La mise en place du guichet unique peut-elle être considérée comme un levier de lutte contre la corruption ?

Evidemment. L'Indonésie a adopté un système similaire à Portnet justement dans le but d'éradiquer la corruption. Mais il ne faut pas se leurrer. L'adoption de systèmes informatisés supprime certaines possibilités de corruption. Pour être sûr de mettre un terme à la corruption, il est indispensable de supprimer tout contact ou intervention humaine dans les processus.

Justement, comment juger l'efficacité de ce système ?

Il faut regarder l'impact et la facilité que ça offre aux opérateurs.
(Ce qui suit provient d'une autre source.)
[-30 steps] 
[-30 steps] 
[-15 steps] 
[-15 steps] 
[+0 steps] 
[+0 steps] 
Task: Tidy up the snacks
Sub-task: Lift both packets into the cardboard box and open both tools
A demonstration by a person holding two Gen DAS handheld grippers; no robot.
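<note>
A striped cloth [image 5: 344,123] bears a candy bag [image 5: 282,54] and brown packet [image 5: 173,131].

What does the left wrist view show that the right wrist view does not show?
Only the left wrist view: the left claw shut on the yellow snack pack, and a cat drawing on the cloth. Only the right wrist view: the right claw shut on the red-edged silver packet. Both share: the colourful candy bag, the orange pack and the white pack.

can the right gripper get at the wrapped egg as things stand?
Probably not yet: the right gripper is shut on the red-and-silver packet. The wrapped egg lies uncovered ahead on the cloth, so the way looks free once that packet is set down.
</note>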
Ce n'est pas juste un gadget à la mode. C'est sensé donner des facilitations. Si l'opérateur doit aller dans plusieurs agences, ce n'est plus un guichet unique. Mais il est vrai aussi que ce n'est pas un « big bang ». Ça ne se fait pas du jour au lendemain. C'est quelque chose qui doit se construire petit à petit. Mais il ne faut pas rater son objectif en veillant à établir un seul guichet représentant tous ses opérations.
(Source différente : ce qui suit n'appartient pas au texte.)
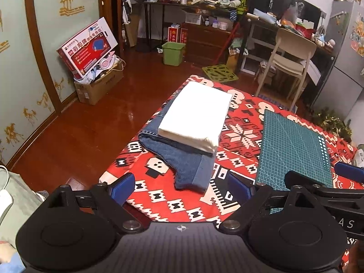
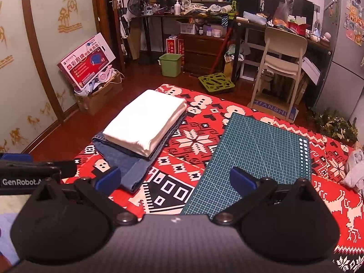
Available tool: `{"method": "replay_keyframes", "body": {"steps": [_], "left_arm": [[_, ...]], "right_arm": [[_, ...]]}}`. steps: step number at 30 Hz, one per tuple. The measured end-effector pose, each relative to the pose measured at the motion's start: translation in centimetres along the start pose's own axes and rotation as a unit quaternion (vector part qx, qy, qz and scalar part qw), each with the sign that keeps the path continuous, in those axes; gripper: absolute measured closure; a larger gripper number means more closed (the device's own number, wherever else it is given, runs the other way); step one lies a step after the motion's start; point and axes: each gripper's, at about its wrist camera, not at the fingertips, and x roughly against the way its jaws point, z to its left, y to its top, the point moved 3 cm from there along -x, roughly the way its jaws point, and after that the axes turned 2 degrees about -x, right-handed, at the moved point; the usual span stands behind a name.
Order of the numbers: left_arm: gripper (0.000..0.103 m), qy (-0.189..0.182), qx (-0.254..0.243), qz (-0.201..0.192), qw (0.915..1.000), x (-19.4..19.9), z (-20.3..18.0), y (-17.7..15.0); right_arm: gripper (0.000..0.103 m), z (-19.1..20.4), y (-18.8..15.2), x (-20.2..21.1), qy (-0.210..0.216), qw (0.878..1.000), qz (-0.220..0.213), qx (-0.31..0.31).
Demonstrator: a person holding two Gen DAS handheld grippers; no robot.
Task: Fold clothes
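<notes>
Folded white garment (image 1: pixel 195 116) stacked on folded jeans (image 1: pixel 182 159) at tabletop's (image 1: pixel 238 136) left, clearing green cutting mat (image 2: pixel 257 150); left gripper (image 1: pixel 182 186) and right gripper (image 2: pixel 175 179) empty, fingers apart.

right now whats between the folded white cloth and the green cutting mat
Only a bare strip of the red patterned blanket, snowflake motif showing. The folded white cloth on the jeans and the green cutting mat lie apart; clearest in the right wrist view.
</notes>
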Motion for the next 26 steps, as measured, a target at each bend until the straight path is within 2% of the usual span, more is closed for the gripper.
{"method": "replay_keyframes", "body": {"steps": [26], "left_arm": [[0.015,0.001,-0.002,0.01,0.9999,-0.1,0.22,-0.29]], "right_arm": [[0.0,0.45,-0.05,-0.47,-0.003,1.0,0.014,0.005]]}}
La commission que vous présidez a publié des recommandations dans ce sens...

L'UN-CEFACT publie un certain nombre de recommandations qui touchent à des thématiques variées. Par exemple, comment guider des consultations fructueuses avec le secteur privé, entre autre. Très souvent et c'est le cas notamment en Europe, c'est le gouvernement qui annonce les nouvelles règles, sans laisser au privé la possibilité de réagir ou donner ses doléances. La consultation, doit être du donnant/donnant et permettre de travailler ensemble pour avancer. Nous avons des "guidelines" pour réussir ce genre de consultations avec des "benchmark"s. Les Comités de facilitation de commerce sont une de nos plus anciennes recommandations et qui date depuis 1974. Le but, c'est expliquer comment mettre en place un comité, établir ses objectifs, son fonctionnement. Il y aussi les guidelines sur les messages électroniques et les procédures électroniques Edifat. La plupart des messages électroniques échangés entre les maritimes et le gouvernement utilisent cette syntaxe. Bien entendu, il y en a beaucoup d'autres, mais c'est le seul qui est suivi de manière centrale par un organisme, l'ONU en l'occurrence. Donc il y a un contrôle central sur les messages-types qui sont publiés par UN-CFACT.
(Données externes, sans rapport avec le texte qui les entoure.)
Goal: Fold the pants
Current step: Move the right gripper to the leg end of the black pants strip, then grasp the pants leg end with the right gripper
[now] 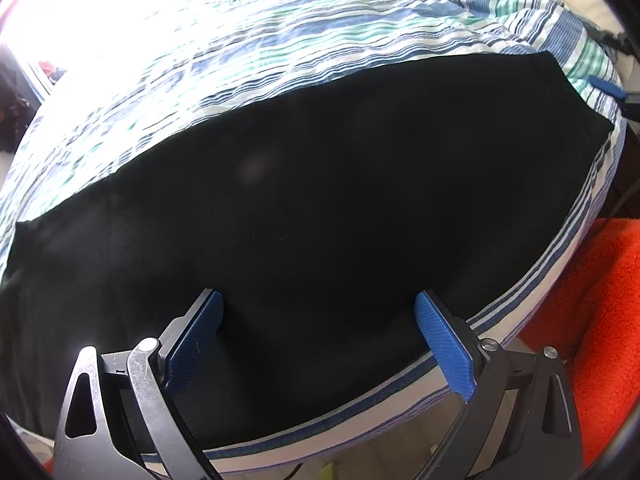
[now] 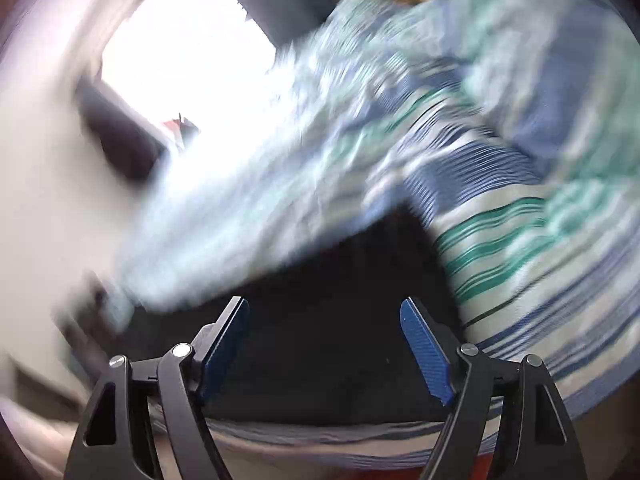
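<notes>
Black pants [image 1: 320, 200] lie flat and long across the near edge of a striped bed [image 1: 280, 48], running from lower left to upper right. My left gripper [image 1: 319, 300] is open and empty, its blue pads [image 1: 444, 344] hovering over the pants' near edge. In the right wrist view the picture is motion-blurred; my right gripper [image 2: 325, 308] is open and empty above one end of the black pants [image 2: 320, 344]. A blue tip of the right gripper [image 1: 606, 87] shows at the far right end of the pants in the left wrist view.
The bed cover is striped blue, green and white [image 2: 500, 240]. An orange towel or rug [image 1: 600, 300] lies beside the bed at right. A bright window [image 2: 180, 52] is at the far side. The mattress edge [image 1: 400, 396] runs just under the left gripper.
</notes>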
Quels sont vos chantiers actuels ?

Le Comité européen de normalisation est entrain de décider comment définir et coder les factures électroniques pour les marchés publics. Il veut avoir un seul standard européen pour ce genre de facture. Le comité hésite toujours en ce moment entre deux modèles, dont Edifact. Maintenant en ce qui concerne l'Afrique, ce qu'on essaie de proposer c'est un modèle gratuit qui ouvre la possibilité à n'importe qui de participer au développement. Mais les pays africains peuvent déjà utiliser le « cross industry invoice » (un type de document), malgré qu'il soit un peu centré sur l'Europe. Des pays comme le Japon, la Chine ou les Etats-Unis ont beaucoup contribué à créer le cross industry invoice mais rien n'empêche que si ça ne correspond pas à tous les pays, on peut le changer à condition que ça reste rétrocompatible.